UNITED STATES
                       SECURITIES AND EXCHANGE COMMISSION
                             WASHINGTON, D.C. 20549

                                    FORM 8-K

                                 CURRENT REPORT
                       PURSUANT TO SECTION 13 OR 15(d) OF
                       THE SECURITIES EXCHANGE ACT OF 1934

          Date of Report (Date of earliest event reported) May 2, 2007

                              HUBBELL INCORPORATED
             (Exact name of registrant as specified in its charter)


                                                       
          CONNECTICUT                     1-2958                  06-0397030
(State or other jurisdiction           (Commission              (IRS Employer
       of incorporation)               File Number)          Identification No.)



                                                               
584 Derby Milford Road, Orange, Connecticut                       06477-4024
  (Address of principal executive offices)                        (Zip Code)


        Registrant's telephone number, including area code (203) 799-4100

                                       N/A
         (Former name or former address, if changed since last report.)
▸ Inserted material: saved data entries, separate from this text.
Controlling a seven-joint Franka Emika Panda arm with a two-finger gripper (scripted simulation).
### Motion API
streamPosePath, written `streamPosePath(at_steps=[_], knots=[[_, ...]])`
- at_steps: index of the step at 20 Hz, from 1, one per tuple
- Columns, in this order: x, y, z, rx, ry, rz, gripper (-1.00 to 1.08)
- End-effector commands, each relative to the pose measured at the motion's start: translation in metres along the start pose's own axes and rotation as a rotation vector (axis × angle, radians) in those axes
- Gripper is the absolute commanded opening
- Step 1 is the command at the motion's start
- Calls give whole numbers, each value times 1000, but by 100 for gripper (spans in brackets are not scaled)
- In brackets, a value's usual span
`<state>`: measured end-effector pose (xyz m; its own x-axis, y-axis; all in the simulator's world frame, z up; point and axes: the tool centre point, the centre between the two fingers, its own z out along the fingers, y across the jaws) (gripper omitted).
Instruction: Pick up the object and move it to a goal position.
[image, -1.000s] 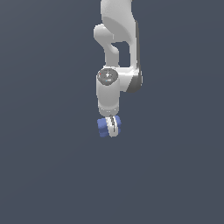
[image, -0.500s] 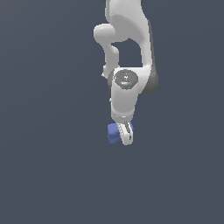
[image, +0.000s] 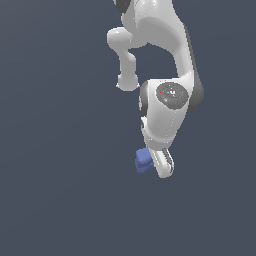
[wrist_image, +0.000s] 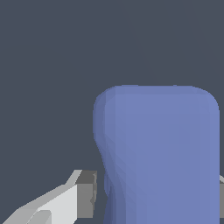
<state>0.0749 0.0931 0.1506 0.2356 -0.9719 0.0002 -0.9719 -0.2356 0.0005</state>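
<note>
The object is a small matte blue-violet lumpy block with rounded edges. In the exterior view it sticks out toward that view's left from between the white fingers at the arm's lower end. My gripper is shut on it and hangs below the round wrist joint. In the wrist view the object looms large. One grey finger pad sits beside its narrow waist, and the other pad only just shows at the frame's edge.
The white arm links rise above the gripper toward the upper edge of the exterior view. A uniform dark grey-blue background fills both views.
The arm has swung toward the exterior view's right and lower in that picture, carrying the blue-violet object with it. The grip on it is unchanged.
</note>
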Motion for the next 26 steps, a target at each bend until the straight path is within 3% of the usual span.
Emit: streamPosePath(at_steps=[1, 13, 26], knots=[[-8, -13, -5, 1, 0, 1, -100], [-37, -57, -22, 1, 0, 1, -100], [-44, -71, -26, 1, 0, 1, -100]])
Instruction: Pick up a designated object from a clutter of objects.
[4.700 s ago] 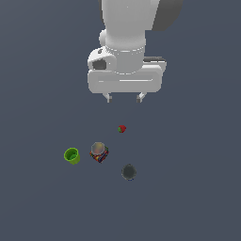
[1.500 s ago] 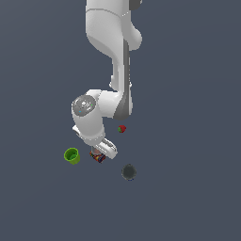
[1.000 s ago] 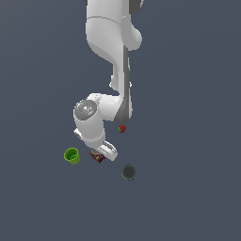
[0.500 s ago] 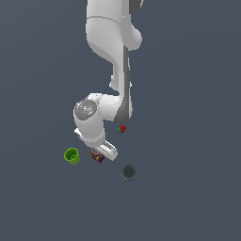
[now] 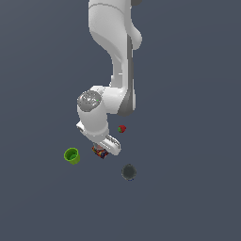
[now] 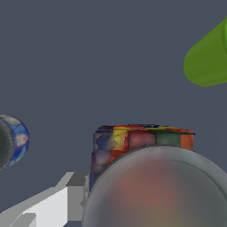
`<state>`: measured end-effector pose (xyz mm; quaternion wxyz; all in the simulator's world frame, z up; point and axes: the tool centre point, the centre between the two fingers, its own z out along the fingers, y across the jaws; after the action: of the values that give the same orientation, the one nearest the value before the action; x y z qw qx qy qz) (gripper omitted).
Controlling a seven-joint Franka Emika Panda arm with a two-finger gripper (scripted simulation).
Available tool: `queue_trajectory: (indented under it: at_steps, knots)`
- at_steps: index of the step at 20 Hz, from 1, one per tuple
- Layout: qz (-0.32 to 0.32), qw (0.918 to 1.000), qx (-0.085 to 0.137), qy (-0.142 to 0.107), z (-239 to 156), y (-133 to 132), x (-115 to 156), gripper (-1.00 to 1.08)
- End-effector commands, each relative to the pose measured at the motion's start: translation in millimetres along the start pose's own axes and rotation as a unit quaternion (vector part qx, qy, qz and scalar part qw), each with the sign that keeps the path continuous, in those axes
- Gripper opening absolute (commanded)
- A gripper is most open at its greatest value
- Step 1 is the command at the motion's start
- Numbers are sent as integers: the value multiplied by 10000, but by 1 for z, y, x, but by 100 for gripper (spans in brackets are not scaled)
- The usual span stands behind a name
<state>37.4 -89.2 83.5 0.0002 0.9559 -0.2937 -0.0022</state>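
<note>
The designated object, a multicoloured cube (image 5: 99,152), lies on the dark floor and is half covered by my gripper (image 5: 102,149), which is lowered right onto it. In the wrist view the cube (image 6: 133,142) shows red, yellow, blue and orange patches. One white finger (image 6: 57,201) presses against its side, and a blurred rounded shape hides the lower part of the cube. The other finger is hidden. The rest of the clutter of objects lies around it: a green cup (image 5: 71,156), a strawberry (image 5: 122,128) and a dark grey round object (image 5: 128,172).
The green cup (image 6: 208,60) lies close beside the cube on one side. The dark round object (image 6: 11,141), with blue patches, sits on the other side. The strawberry lies just behind the arm's wrist in the exterior view.
The arm came down from high above the clutter onto the cube. Over the last second it has stayed almost still there.
</note>
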Motion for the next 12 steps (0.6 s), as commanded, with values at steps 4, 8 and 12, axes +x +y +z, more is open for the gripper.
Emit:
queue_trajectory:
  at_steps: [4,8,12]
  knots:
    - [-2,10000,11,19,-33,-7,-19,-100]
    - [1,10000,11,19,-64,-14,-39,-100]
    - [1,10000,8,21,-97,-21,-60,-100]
Check the appropriate box below if the Form 8-K filing is intended to
simultaneously satisfy the filing obligation of the registrant under any of the
following provisions (see General Instruction A.2. below):

[ ]  Written communications pursuant to Rule 425 under the Securities Act (17
     CFR 230.425)

[ ]  Soliciting material pursuant to Rule 14a-12 under the Exchange Act (17
     CFR 240.14a-12)

[ ]  Pre-commencement communications pursuant to Rule 14d-2(b) under the
     Exchange Act (17 CFR 240.14d-2(b))

[ ]  Pre-commencement communications pursuant to Rule 13e-4(c) under the
     Exchange Act (17 CFR 240.13e-4(c))



ITEM 8.01 OTHER EVENTS

On May 1, 2007, in connection with its previously announced stock repurchase
program, Hubbell Incorporated ("Hubbell") established a prearranged repurchase
plan (the "10b5-1 Plan") to repurchase Class B common stock, intended to comply
with the requirements of Rule 10b5-1 and Rule 10b-18 under the Securities
Exchange Act of 1934, as amended.

In February 2006, Hubbell announced that its Board of Directors had authorized
the purchase of up to $100 million of Hubbell's Class A and Class B common stock
over a three year period, under which it has purchased 369,058 Class A shares
and 1,361,065 Class B shares, at a cost of approximately $81.7 million, as of
April 30, 2007. In its Quarterly Report on Form 10-Q for the quarter ended
September 30, 2006, Hubbell announced prearranged repurchase plans to purchase
up to 750,000 shares of Hubbell's Class A common stock and up to 750,000 shares
of Class B common stock during the period August 4, 2006 through August 3, 2007.
Hubbell has purchased all 750,000 shares of Class B common stock authorized, and
will continue to purchase Class A shares, under the prior plan relating to the
Class A common stock, under which it has purchased 261,982 shares of Class A
common stock, as of April 30, 2007. In February 2007, the Board authorized a new
repurchase program of up to an additional $200 million of Class A and Class B
common stock over a two year period.

The 10b5-1 Plan will facilitate the ongoing repurchase of Hubbell Class B common
stock under the repurchase program by permitting Hubbell to repurchase its
shares during times when it otherwise might be prevented from doing so under
insider trading laws or because of self-imposed trading blackout periods.
Pursuant to the 10b5-1 Plan, a broker selected by Hubbell will have the
authority to repurchase, without further direction from Hubbell, up to 1,500,000
shares of Hubbell's Class B common stock during the period commencing on May 1,
2007 and expiring on November 1, 2007, subject to conditions specified in the
10b5-1 Plan and unless earlier terminated. There is no guarantee as to the
number of shares that will be repurchased under the plan, and Hubbell may
terminate the plan at any time. Depending upon market conditions, Hubbell also
expects to continue to conduct discretionary repurchases in privately negotiated
transactions during its normal trading windows.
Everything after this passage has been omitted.